Dios es amor. Este es el mensaje fundamental de Jesús. Precisamente porque es amor, nos está interpelando con fuerza. Dios quiere curar al mundo de su ceguera. El pecado oculta este amor, esta belleza. Impide contemplar el gozo y la luz de la Verdad. Bloquea la capacidad que tenemos para hacer el bien: “Dios te pide la fe, no desea tu muerte; tiene sed de tu entrega, no de tu sangre; se aplaca, no con tu muerte, sino con tu buena voluntad” (San Pedro Crisólogo). Cuánta entrega estamos viendo durante estos días en las familias, en los sanitarios, en las fuerzas de seguridad del estado y, en tantos y tantos que trabajan para que nos lleguen los alimentos y funcionen los servicios básicos.
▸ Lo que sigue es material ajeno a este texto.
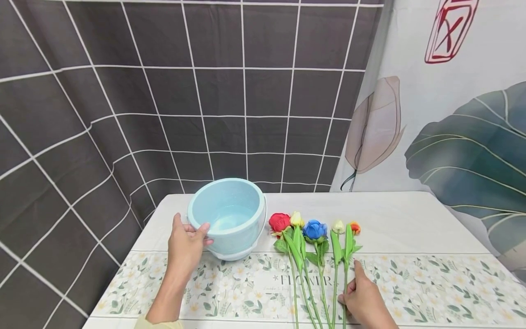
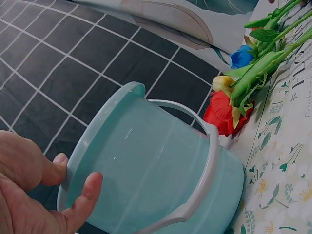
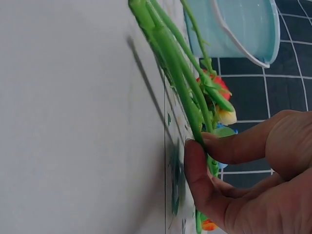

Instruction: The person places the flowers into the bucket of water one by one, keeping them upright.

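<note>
A light blue bucket [image 1: 240, 242] with a pale handle [image 2: 207, 170] stands on the table's left half, and its inside looks wet or shiny. My left hand [image 1: 186, 244] grips its near-left rim, thumb and fingers on either side of the wall. Right of the bucket, several artificial flowers lie side by side: a red rose [image 1: 279, 222], a yellow tulip [image 1: 296, 219], a blue flower [image 1: 315, 229], a white tulip [image 1: 338, 226] and an orange flower [image 1: 355, 228]. My right hand [image 1: 363, 294] pinches a green stem [image 3: 183, 92] between thumb and forefinger, at the orange flower's stem.
A floral cloth strip [image 1: 431, 288] with printed lettering runs across the white table [image 1: 390, 214]. Behind stands a dark backdrop [image 1: 267, 91] with white grid lines, which also covers the left side. A white curtain [image 1: 407, 151] with leaf prints hangs at the right.
</note>
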`<state>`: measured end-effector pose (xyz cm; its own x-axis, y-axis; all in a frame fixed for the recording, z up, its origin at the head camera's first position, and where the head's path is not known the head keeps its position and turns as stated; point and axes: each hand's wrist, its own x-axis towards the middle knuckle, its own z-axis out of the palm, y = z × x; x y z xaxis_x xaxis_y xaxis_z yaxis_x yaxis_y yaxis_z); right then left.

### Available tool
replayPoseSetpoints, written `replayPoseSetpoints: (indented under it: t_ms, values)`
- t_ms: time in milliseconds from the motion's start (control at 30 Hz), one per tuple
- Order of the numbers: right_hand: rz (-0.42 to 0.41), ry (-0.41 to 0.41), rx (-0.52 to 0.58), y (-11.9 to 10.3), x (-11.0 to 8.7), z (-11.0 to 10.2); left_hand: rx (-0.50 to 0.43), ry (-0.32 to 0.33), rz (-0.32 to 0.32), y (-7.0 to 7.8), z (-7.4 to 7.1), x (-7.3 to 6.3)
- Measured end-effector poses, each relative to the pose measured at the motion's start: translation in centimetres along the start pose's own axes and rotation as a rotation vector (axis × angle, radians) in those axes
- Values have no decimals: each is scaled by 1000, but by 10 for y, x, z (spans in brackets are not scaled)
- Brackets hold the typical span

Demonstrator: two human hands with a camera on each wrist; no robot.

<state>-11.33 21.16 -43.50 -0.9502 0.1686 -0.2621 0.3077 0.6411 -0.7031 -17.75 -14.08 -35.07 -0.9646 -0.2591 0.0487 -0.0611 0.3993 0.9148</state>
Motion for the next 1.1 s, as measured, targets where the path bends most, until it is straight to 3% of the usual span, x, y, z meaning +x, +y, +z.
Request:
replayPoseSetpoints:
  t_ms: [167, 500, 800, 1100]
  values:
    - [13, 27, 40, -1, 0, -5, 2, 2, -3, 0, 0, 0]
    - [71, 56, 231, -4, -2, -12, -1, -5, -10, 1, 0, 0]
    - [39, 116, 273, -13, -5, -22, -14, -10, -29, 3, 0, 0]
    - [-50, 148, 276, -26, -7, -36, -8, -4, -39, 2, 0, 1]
El Papa durante la vigilia pascual nos dirigía estas preciosas palabras: “En esta noche conquistamos un derecho fundamental, que no nos será arrebatado, el derecho a la esperanza; es una esperanza nueva, viva, que viene de Dios”. Y añade: “la esperanza de Jesús infunde en el corazón la certeza de que Dios conduce todo hacia el bien, porque incluso hace salir de la tumba la vida”. El Papa concluye recordándonos la palabra que Jesús siempre tenía en sus labios: ¡Ánimo!
Nuestra mirada y plegaria se dirige, necesariamente, a los que nos han dejado. Todos tienen un rostro, una historia una familia. Todos han dejado una huella. Todos merecen nuestra memoria, nuestro recuerdo y nuestra oración: “Tenemos el sagrado deber de hacer duelo público y de llevar luto por ellos… No somos número, no somos “nadie”. Somos cada uno un alguien a quien Dios ha creado con nombre propio y a su imagen (Olegario González de Cardedal).